To the same effect, Lee v. State, Fla.App. 1967, 204 So.2d 245.

WANT OF EFFECTIVE ASSISTANCE OF COUNSEL-FAILURE TO APPEAL-

The defendant had a constitutional procedural right of appeal, but the failure of the indigent's attorney to appeal from a judgment of conviction is not sufficient, when standing alone, to raise a constitutional question collaterally; there must be a clear showing of a plain reversible error in the trial proceedings. Mitchell v. United States, 1958, 103 U.S.App. D.C. 97, 254 F.2d 954, on a motion under 28 U.S.C. § 2255, held:

"His present counsel, appointed by the District Court, contends that because trial counsel did not appeal, trial counsel did not give the defendant the `effective assistance' to which he was entitled. The defendant says his trial counsel refused to appeal because the defendant could not pay him a fee. But such a refusal, in the circumstances of this case, is not a ground for vacating the sentence.
"It has been said that `failure to appeal may not be excused upon a mere showing of neglect of counsel.' Dennis v. United States, 4 Cir., 177 F.2d 195. Perhaps that statement is too broad. We need not now decide whether failure to appeal would be a denial of effective assistance, and would open a conviction to `collateral attack' under § 2255, if there were plain reversible error in the trial. There was no such plain error in this trial."

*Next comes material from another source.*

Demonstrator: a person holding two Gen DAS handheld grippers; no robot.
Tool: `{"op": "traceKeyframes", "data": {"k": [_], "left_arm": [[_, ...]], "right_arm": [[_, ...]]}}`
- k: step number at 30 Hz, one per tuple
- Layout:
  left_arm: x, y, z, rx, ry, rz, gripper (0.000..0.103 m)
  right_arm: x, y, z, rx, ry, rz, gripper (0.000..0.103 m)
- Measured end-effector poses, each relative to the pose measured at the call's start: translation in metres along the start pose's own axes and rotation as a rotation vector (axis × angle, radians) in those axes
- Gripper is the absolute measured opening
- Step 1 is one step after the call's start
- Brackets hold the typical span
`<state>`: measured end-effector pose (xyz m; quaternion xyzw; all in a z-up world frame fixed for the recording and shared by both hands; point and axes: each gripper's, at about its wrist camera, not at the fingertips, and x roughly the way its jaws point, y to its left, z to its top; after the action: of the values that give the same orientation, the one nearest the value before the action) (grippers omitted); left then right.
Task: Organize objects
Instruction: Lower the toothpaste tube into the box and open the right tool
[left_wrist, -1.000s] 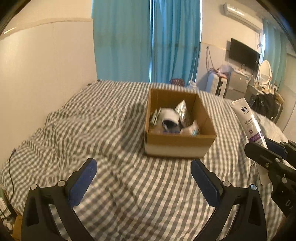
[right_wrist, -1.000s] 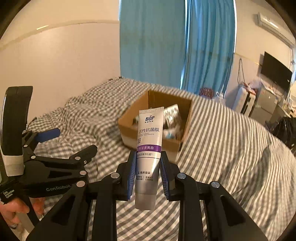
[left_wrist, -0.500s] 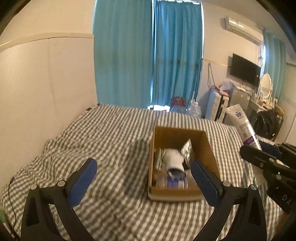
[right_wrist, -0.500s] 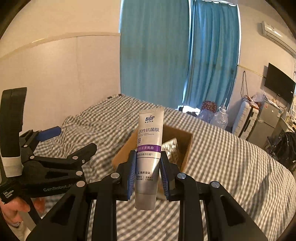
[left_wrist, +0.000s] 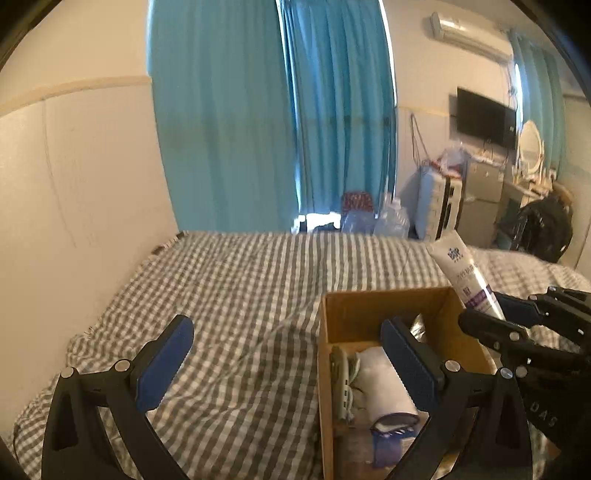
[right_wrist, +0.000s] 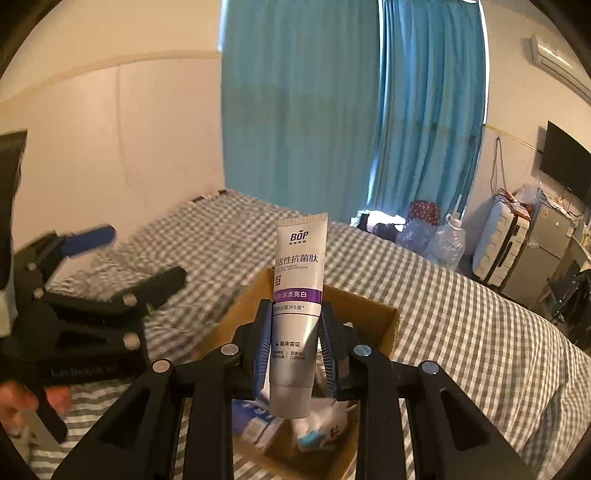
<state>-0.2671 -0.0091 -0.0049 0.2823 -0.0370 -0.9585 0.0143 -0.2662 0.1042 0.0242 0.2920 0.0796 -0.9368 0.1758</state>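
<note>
both grippers now sit closer to the cardboard box (left_wrist: 400, 306) than one second ago; the box has shifted from the middle of the left wrist view to its lower right, and in the right wrist view it lies directly under the jaws.

right gripper (right_wrist: 295, 349): jaws narrow, clamped on the toothpaste tube (right_wrist: 299, 295). the tube stands upright, crimped end up, cap end down, above the open top of the box (right_wrist: 373, 314). in the left wrist view the same tube (left_wrist: 463, 273) leans over the far right corner of the box, with the right gripper (left_wrist: 498, 317) just beside that corner.

left gripper (left_wrist: 284, 362): jaws wide apart, holding nothing. one finger hangs over the checked bedsheet (left_wrist: 229, 288) left of the box; the other finger overlaps the box interior.

box contents: a white roll (left_wrist: 384, 384), a white power strip (left_wrist: 341, 380) against the left wall, a blue-and-white item (left_wrist: 391, 435) near the front.

box position: resting on the bed.
</note>
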Motion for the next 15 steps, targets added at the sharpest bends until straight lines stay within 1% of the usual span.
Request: {"op": "traceKeyframes", "data": {"k": [1, 3, 4, 5, 7, 9, 12, 13, 15], "left_arm": [[0.010, -0.002, -0.003, 0.002, 0.022, -0.008, 0.103], [0.025, -0.006, -0.009, 0.006, 0.039, -0.029, 0.103], [0.031, -0.010, -0.011, 0.017, 0.053, -0.038, 0.103], [0.038, -0.014, -0.014, 0.033, 0.070, -0.043, 0.103], [0.045, -0.019, -0.017, 0.055, 0.076, -0.031, 0.103], [0.047, -0.024, -0.021, 0.072, 0.076, -0.024, 0.103], [0.045, -0.027, -0.025, 0.067, 0.108, -0.028, 0.103], [0.044, -0.026, -0.025, 0.057, 0.115, -0.028, 0.103], [0.038, -0.027, -0.024, 0.039, 0.132, -0.029, 0.103]], "right_arm": [[0.010, -0.002, -0.003, -0.004, 0.014, -0.001, 0.024], [0.036, -0.010, -0.014, 0.018, 0.055, 0.015, 0.024], [0.042, -0.012, -0.018, 0.027, 0.061, 0.010, 0.024], [0.050, -0.018, -0.024, 0.039, 0.073, 0.000, 0.025], [0.067, -0.029, -0.032, 0.090, 0.114, 0.016, 0.025], [0.072, -0.036, -0.038, 0.136, 0.122, 0.021, 0.025], [0.070, -0.038, -0.041, 0.150, 0.132, -0.001, 0.026], [0.069, -0.043, -0.041, 0.149, 0.134, -0.003, 0.027], [0.060, -0.045, -0.041, 0.152, 0.128, -0.020, 0.039]]}}
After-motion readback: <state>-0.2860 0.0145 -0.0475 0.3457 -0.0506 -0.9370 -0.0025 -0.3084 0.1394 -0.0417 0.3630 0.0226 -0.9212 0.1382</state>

Holdings to the same effect: Taylor v. United States 4 Cir.1949, 177 F.2d 194; Dennis v. United States, 4 Cir.1949, 177 F.2d 195; Owsley v. Cunningham, D.C. Va. 1961, 190 F. Supp. 608; United States v. Peabody, D.C.Wash. 1958, 173 F. Supp. 413. The question of the lack of effective assistance of counsel is well stated in Dodd v. United States, 9 Cir.1963, 321 F.2d 240:

"Many of the grounds often asserted to sustain lack of effective assistance of counsel do not justify a hearing or entitle a petitioner to relief. Of such character are contentions as to the `competence of counsel.' See Kennedy v. United States, (5 Cir., 1958) 259 F.2d 883, 886, cert. den. 359 U.S. 994, 79 S.Ct. 1126, 3 L.Ed.2d 982; the `quality of a defense' or matters of `counsel's judgment, Mitchell v. United States (supra 259 F.2d [787] at 794); `general statements expressing dissatisfaction with trial results,' Frand v. United States, (10 Cir., 1961) 289 F.2d 693, 694; or `a matter of trial strategy,' McDonald v. United States, (9 Cir., 1960) 282 F.2d 737, 740, 741.
"To justify the vacation of a criminal judgment it seems clear that the showing at the hearing must be that the `attorney's conduct was so incompetent that it made the trial a farce,' Black v. United States, (9 Cir., 1959) 269 F.2d 38, 42; cert. den. 361 U.S. 938, 80 S.Ct. 379, 4 L.Ed.2d 357; Latimer v. Cranor, (9 Cir., 1954) 214 F.2d 926; (habeas corpus); Mitchell v. United States (supra). Washington v. United States, (9 Cir., 1962) 297 F.2d 342; cert. den. 370 U.S. 949, 82 S.Ct. 1597, 8 L.Ed.2d 815, requires a showing that the trial was a `farce and mockery of justice, shocking to the conscience of the court.' (297 P.2d p. 344); to the same effect Stanley v. United States, (9 Cir., 1957) 239 F.2d 765.
"Kennedy v. United States, (5 Cir., 1958) 259 F.2d 883; cert. den. 359 U.S. 994, 79 S.Ct.